Some time later (because remember time was meaningless), we heard the jingling keys again. A guard appeared, bearing a clipboard. He opened the door to the cell opposite ours, and selected about 8 girls and lined them up along the wall. We checked. They were already wearing bracelets. He took them off, following the blue line on the floor. We waited, and we waited, and we waited, but the girls didn’t come back. We knew that speculation was pointless, but it was also inevitable. The girls could have been taken to a different cell, they could have been taken to general population, or they could have been taken to Bagram airbase for all we knew. They could have been subjected to yet another bureaucratic hoop to jump through. Or, they could have been taken out. And, as luck would have it, the next jingling key steps of the guards ended at the door of our cell. All 26 of us looked up as he opened the door, and we took a step back. I was in the back of the room, sitting on the bench, so I couldn’t see him. He started reading out names. Told them to line up on the wall. He read about eight names, and mine was the last one on the list: “Aentael Palohny!” he called out. Of course I wouldn’t correct his pronunciation. In fact I thanked him, twice, as I walked out. Then I hated myself for doing so.
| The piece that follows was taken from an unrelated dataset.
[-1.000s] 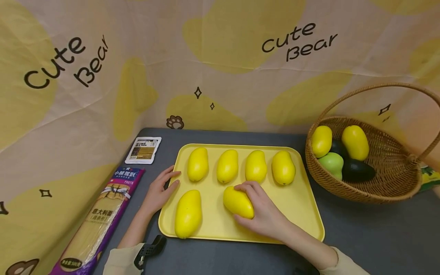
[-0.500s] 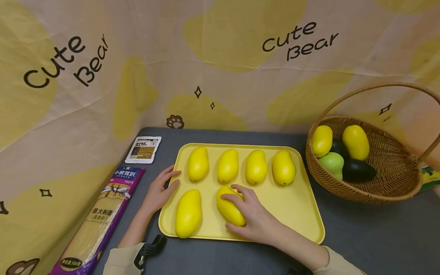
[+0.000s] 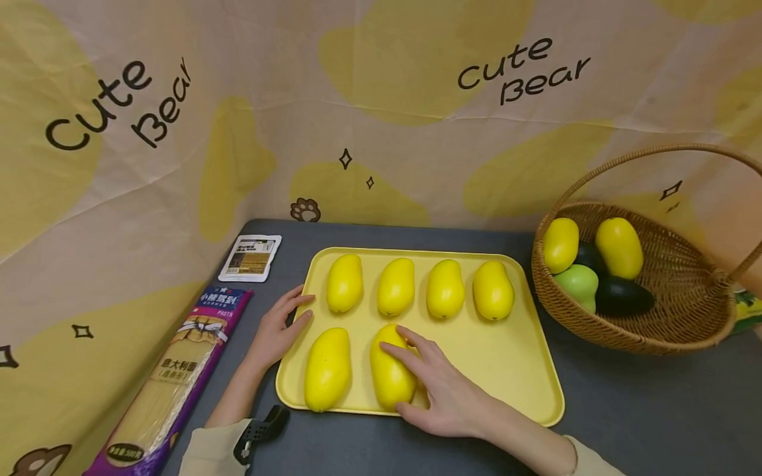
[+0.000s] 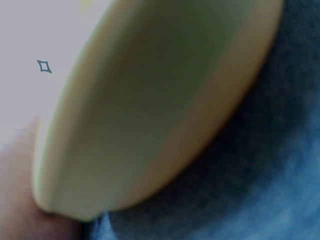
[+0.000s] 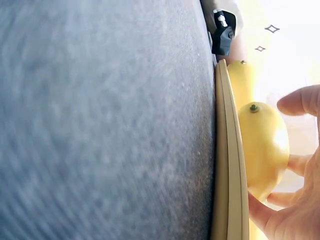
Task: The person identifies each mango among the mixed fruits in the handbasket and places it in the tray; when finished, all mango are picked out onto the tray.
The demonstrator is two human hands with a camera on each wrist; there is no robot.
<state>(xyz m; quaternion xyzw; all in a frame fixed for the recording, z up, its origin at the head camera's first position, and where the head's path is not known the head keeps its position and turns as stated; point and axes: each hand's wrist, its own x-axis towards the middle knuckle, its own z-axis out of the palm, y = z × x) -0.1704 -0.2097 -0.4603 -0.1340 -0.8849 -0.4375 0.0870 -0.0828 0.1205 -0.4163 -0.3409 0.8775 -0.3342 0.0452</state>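
Yellow tray: open room at its right front, left hand relaxed along its left rim, right hand loosely spread against a mango; only the right-wrist view shows the stem.

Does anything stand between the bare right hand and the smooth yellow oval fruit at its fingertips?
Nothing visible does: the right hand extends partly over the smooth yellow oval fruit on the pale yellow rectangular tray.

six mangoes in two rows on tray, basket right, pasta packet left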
Indeed, it soon became clear that we had been chosen. We were going home. They marched us out to another room, this one separated by yet another set of metal bars, from an evidence locker, a desk with a guard at work behind it, phones and papers on the desk, and drawers and boxes and office machinery behind him. One by one, he called us up, and gave us back our stuff. Our shoelaces and our belts and whatever we’d had in our pockets. He didn’t miss an opportunity to speak down to us, but here we could actually hold our heads a little higher. When it was my turn, and he saw that I was from Oakland, he asked me if I was born there and I said yes, and he said, funny, cause one of the officers wrote down that you were from elsewhere. In response I said: “Well, then one of the officers was wrong.” The guard frowned, and gave me back my wallet, my shoelaces, and my belt. When I sat down on the floor and started to lace up my shoes, he yelled: “Hey!” he said, “Take it outside, okay.” I stood up, and I tried to follow his orders sarcastically, but I was also afraid. I also wondered for a moment, if I refused his orders, or if he perceived that I was, would I end up right back where I had just come from. And I didn’t want that. I didn’t want that.
I went out the front door and I laced up my shoes, then I walked ascended a staircase, and found the front doors of Santa Rita. And there was a crowd of supporters waiting outside. They were cheering and applauding, and the sun was shining and the air felt so good, so good, and I smiled, and it was a real smile and it felt good. I thanked them, and oh man, did I mean it. Entered back into the real world, where, in fact, time had continued to move, where people had been thinking about us, even in our seclusion. Solidarity. Fuel to the fire. These motherfuckers didn’t know what they had started by doing what they had done.